On Fri, 6 Oct 2000, Benjamin Scott wrote:
> On Thu, 5 Oct 2000, Derek Martin wrote:
> > Their distribution is geared more towards enterprise support, so the focus
> > of their various install options is on giving you most of what you need
> > for a particular purpose, without a lot of fuss. This speeds up the
> > install process, which is a welcome feature for most admins.
>
> I'm not so sure I agree with this entirely. Even if Red Hat is targeting
Yeah yeah... I'm not saying I agree with it entirely either; just that it
is the philosophy that RedHat has taken. They're not alone either...
> enabled, you should not install it". I don't buy that; I may want something
> installed so I can enable it later; In the mean time, I have to spend time to
> secure the system.
Even debian follows this philosophy. And I don't really feel it's a
liability; for a lot of users, this is better. For a lot of users, it
isn't better. You just have to pick who you want to appeal to the most,
and that's what they did.
> > A fast install and ease of administration is more valuable to a great
> > many administrators...
>
> I don't think a secure by default stance is necessarily harder to
> administer. Turning features on or off should not be hard. If it is hard,
> then securing the box will be hard, and I would rather security be easy.

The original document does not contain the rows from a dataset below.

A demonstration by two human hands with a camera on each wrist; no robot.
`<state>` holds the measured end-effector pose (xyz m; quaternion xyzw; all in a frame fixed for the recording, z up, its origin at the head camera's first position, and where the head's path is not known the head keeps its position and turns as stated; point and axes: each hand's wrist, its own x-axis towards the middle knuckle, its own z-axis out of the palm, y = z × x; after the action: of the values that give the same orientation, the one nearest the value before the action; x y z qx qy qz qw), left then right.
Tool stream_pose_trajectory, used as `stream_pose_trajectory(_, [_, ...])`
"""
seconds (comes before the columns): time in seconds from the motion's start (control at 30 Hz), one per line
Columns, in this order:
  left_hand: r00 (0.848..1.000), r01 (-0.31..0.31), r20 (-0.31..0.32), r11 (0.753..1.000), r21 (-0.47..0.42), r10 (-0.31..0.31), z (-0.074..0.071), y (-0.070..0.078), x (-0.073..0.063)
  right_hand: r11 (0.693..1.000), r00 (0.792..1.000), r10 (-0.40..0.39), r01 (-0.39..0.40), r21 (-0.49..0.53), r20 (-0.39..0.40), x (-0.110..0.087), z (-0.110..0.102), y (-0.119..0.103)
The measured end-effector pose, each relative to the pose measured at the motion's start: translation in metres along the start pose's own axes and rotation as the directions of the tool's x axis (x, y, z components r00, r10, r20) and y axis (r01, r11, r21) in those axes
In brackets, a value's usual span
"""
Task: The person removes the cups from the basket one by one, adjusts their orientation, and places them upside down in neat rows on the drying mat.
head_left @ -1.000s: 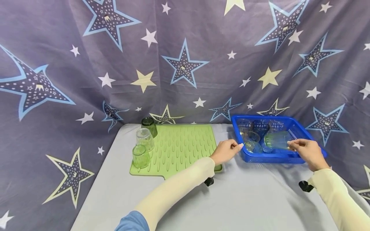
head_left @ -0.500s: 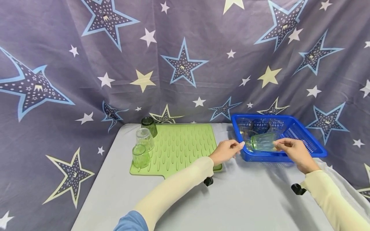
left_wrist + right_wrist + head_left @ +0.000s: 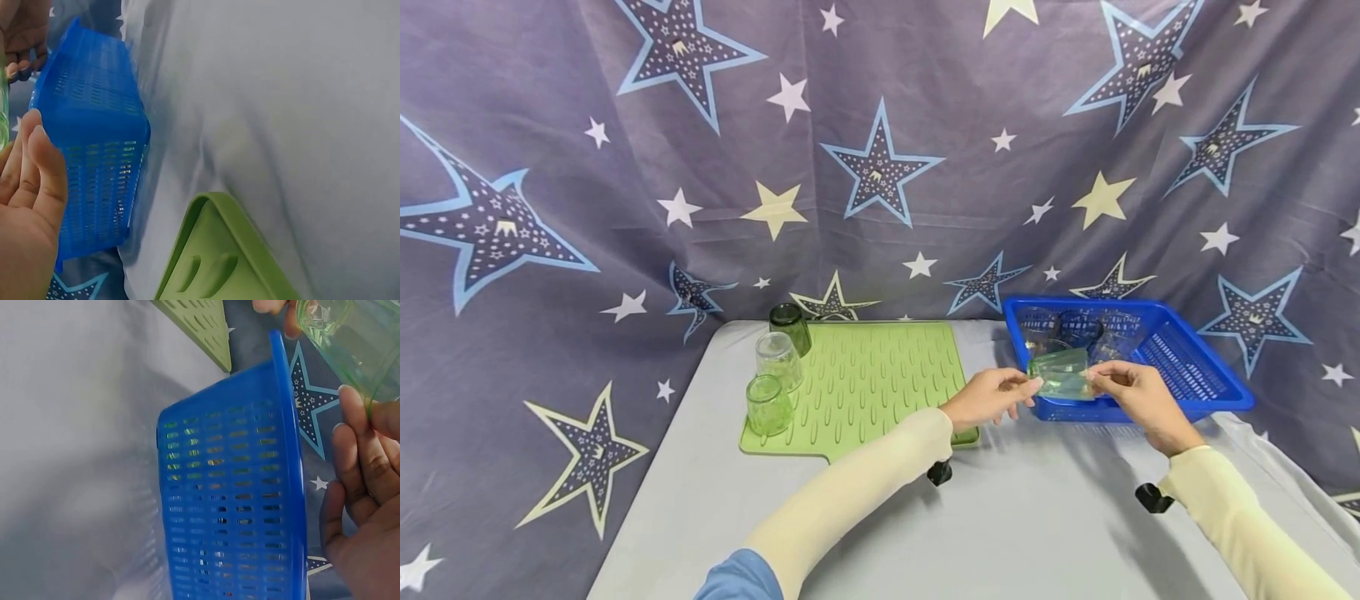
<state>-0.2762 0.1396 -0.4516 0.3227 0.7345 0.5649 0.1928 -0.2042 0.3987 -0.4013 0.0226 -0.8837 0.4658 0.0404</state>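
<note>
My right hand (image 3: 1138,400) pinches a pale green drinking glass (image 3: 1062,374) by its rim, fingers and thumb at the edge. The glass lies sideways in the air above the front rim of a blue plastic basket (image 3: 1150,410). At the glass's base end is my left hand (image 3: 992,395); its extended fingertips reach the base, and a firm grip cannot be made out. In the right wrist view the tilted glass (image 3: 356,344) spans both hands. More glasses (image 3: 1078,327), clear and dark, sit in the basket, partly hidden.
A ridged green drying mat (image 3: 880,375) lies left of the basket. Along its left edge stand a dark green glass (image 3: 790,327), a clear glass (image 3: 778,360) and a light green glass (image 3: 768,406). A star-patterned curtain (image 3: 925,208) hangs behind the pale-covered table (image 3: 1000,517).
My right hand has carried the green glass leftward from over the basket to my left hand. The left hand has stayed nearly in place, with its fingertips now at the base.
</note>
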Motion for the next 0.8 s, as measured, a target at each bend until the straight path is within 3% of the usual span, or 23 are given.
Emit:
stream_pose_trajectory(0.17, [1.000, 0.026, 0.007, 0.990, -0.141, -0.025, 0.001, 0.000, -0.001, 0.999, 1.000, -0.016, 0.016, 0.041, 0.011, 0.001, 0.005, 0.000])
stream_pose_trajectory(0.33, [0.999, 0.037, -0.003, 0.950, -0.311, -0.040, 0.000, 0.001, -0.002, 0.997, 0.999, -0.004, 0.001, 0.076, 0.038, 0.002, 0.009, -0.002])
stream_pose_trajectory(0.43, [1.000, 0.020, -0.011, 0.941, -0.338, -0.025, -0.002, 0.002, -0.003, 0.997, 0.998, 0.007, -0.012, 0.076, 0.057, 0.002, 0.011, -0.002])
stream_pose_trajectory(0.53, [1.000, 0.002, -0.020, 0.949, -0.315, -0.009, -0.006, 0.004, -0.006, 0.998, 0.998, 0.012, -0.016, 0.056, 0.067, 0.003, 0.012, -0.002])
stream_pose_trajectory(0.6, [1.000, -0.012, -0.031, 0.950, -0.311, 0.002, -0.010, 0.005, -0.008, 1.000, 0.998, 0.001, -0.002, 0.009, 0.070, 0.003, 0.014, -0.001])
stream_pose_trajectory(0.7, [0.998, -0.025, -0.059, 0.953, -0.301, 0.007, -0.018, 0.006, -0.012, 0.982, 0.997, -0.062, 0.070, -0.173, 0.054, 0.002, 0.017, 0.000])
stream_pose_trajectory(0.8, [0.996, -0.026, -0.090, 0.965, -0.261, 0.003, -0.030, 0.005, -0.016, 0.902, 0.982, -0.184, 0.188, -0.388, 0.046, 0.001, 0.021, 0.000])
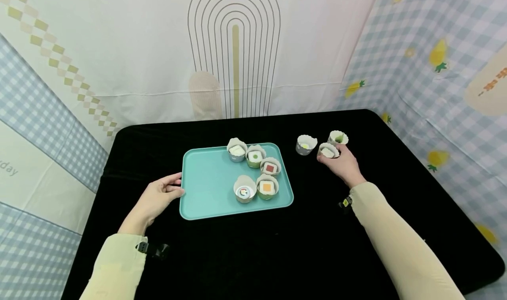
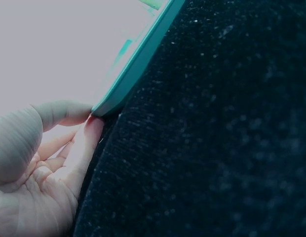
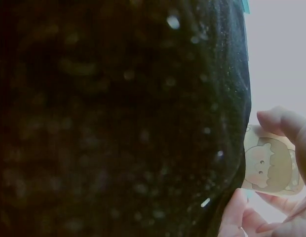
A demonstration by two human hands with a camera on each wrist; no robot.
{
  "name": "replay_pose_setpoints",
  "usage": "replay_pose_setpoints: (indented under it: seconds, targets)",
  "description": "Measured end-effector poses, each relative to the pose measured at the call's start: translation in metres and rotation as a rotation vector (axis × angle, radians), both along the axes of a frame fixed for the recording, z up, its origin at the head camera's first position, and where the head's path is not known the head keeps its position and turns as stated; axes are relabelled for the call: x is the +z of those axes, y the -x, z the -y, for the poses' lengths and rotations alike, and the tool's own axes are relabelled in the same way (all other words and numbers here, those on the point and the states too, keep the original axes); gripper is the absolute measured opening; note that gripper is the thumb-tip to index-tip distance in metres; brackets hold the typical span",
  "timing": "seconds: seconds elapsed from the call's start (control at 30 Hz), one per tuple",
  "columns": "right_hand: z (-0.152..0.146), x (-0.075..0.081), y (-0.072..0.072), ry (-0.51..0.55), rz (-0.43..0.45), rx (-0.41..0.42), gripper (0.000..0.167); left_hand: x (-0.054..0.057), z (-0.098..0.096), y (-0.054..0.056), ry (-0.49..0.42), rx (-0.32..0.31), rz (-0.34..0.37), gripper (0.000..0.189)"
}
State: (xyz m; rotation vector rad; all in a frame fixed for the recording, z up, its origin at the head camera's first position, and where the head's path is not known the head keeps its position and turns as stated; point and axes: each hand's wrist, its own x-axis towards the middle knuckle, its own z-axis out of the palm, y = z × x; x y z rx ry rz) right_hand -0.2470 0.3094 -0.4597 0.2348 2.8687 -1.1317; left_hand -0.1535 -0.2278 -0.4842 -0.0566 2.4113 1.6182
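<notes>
My left hand (image 1: 155, 199) pinches the left rim of a turquoise tray (image 1: 210, 181) between thumb and fingertips; the left wrist view shows the fingertips right at the tray's edge (image 2: 131, 69). My right hand (image 1: 343, 164) grips a paper baking cup (image 1: 328, 151) with something white in it. In the right wrist view a cartoon face is printed on the side of this cup (image 3: 269, 168), between thumb and fingers. Just behind it is a paper cup with green contents (image 1: 338, 137), and to its left a grey paper cup (image 1: 306, 145) with yellowish contents.
Several paper cups, among them one with an orange square (image 1: 267, 187) and one with a red square (image 1: 270, 166), stand on the tray's right half. A black cloth (image 1: 245, 256) covers the table. Patterned curtains (image 1: 150, 49) hang behind and at both sides.
</notes>
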Motion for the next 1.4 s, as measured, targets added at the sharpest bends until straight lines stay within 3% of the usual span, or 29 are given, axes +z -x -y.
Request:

Sure. Never said that it was impossible to build a better mouse
trap. Only trying to point out that there are some advantages to the way
RedHat does things over the way *BSD does, DEPENDING ON WHAT YOU WANT.
> > And yes, RedHat does release buggy software, but they're also usually
> > pretty good about fixing it.
>
> Okay, who are you, and what have you done with Derek? ;-)
Notice I DID say USUALLY.... and also this is in the context of having
dealt with Sun, and most notably with HP-UX in the past, where stuff
stayed broken or brain-damaged for YEARS.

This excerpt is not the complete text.